He swallowed and focused on not tripping over his feet. At the door, he said, “Not tonight. But I’ll see you tomorrow at 5:41, weirdo.”
“It’ll be good,” Ohno said. “Just like my Thai food when it gets here.”
*
It turned out that the housemate Nino never saw, the tired but handsome, friendly but absent Sakurai Sho, had ten minutes per month of television time.
On the third Thursday at 5:41pm, Sho would take a break from his usual 80-hour-a-week job behind the scenes of a highbrow news program and step in front of the camera to go over some of his thoughts on finance and investing for the week.
Ohno, apparently, watched it religiously, though when Nino asked him what he’d learned from it he said, “... Save money?”
Nino couldn’t argue with that.
It was surreal watching a person he knew appear on TV. It turned out Nino had a better feel for Sho than he would’ve guessed, because all he could think when Sho said something or moved in some specific way was, That’s Sho-san.
The person he nodded at in the hall in the hour before what Nino privately thought of as curfew, the person he ran into in the kitchen on weekend mornings on the not infrequent occasions Sho went in later to work, the person he’d seen several times on the way to and from the closest convenience store, that was the person he was watching now with his dull suit and immaculately styled hair. Part of Nino wanted to get on social media and divulge that the respectable and neatly presented Sakurai Sho on the news right then liked convenience store fried foods and jeans that were actually sweatpants, but he didn’t think anyone would care.

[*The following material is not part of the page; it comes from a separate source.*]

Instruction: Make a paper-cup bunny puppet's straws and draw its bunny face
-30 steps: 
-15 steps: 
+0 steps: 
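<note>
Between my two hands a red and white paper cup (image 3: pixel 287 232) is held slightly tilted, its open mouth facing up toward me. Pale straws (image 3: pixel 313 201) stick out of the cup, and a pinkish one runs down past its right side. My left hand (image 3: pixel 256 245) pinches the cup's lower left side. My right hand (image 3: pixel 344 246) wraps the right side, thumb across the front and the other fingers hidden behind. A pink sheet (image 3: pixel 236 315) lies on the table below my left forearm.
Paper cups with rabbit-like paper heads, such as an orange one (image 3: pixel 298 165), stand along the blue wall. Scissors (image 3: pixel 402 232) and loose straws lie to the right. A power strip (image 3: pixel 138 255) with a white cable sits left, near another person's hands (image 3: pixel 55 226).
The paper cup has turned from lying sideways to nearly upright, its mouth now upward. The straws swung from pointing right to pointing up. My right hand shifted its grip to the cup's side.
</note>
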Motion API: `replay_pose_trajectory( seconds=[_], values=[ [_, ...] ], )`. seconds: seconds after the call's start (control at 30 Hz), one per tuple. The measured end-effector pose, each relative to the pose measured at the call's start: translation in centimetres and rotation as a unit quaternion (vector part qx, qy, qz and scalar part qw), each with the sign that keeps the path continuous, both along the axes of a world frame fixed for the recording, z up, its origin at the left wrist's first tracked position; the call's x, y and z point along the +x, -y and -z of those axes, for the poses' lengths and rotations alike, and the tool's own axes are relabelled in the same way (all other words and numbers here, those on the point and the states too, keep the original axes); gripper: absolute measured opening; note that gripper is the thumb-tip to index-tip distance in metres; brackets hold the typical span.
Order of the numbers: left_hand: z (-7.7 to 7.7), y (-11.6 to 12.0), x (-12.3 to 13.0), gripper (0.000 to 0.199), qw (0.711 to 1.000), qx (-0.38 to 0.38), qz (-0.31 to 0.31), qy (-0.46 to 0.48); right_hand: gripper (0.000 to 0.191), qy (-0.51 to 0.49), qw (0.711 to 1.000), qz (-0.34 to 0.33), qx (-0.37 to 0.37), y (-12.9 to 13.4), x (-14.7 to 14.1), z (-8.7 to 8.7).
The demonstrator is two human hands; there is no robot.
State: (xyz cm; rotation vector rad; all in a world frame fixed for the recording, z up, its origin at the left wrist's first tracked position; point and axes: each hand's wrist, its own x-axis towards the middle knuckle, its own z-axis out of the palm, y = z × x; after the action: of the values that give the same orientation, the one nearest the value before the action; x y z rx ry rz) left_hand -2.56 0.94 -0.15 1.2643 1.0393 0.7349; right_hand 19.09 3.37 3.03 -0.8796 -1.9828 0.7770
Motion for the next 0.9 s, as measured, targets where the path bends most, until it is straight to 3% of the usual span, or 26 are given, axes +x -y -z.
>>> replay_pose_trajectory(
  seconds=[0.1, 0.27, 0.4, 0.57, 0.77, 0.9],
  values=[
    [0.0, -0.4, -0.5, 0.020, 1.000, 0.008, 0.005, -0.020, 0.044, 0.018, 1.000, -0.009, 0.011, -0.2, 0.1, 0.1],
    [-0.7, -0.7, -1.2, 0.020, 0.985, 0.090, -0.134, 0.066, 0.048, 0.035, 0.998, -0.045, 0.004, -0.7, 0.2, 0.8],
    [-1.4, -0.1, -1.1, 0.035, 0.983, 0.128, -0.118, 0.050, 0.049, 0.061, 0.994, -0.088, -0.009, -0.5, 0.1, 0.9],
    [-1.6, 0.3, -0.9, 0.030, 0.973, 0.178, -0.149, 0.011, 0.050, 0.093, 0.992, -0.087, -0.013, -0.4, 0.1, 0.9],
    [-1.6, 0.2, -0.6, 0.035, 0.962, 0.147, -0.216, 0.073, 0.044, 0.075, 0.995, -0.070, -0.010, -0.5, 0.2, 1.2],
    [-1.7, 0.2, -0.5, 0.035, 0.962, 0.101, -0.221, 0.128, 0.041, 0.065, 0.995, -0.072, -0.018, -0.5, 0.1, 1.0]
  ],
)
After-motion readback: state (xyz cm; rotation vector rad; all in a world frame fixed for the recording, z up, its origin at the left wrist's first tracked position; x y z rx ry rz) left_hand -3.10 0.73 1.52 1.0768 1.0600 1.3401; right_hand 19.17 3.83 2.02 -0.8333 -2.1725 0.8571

Because, as it happened, Sho’s segment on the show was deathly boring. Almost unbelievably so. Ohno spent the first few minutes making impressed noises every time the camera cut to a different angle of Sho, and in between those unfairly cute moments he’d slip in some comment about Sho being smart, and talking so well, and that Ohno couldn’t ever do what Sho was doing...
And then, before Sho’s ten minutes were even up, Ohno had fallen asleep.
Because Ohno had been so sweetly invested in Sho’s moment of glory, Nino’d held back from noting just how tedious the moment really, really was, but as soon as Ohno fell asleep he couldn’t help but laugh.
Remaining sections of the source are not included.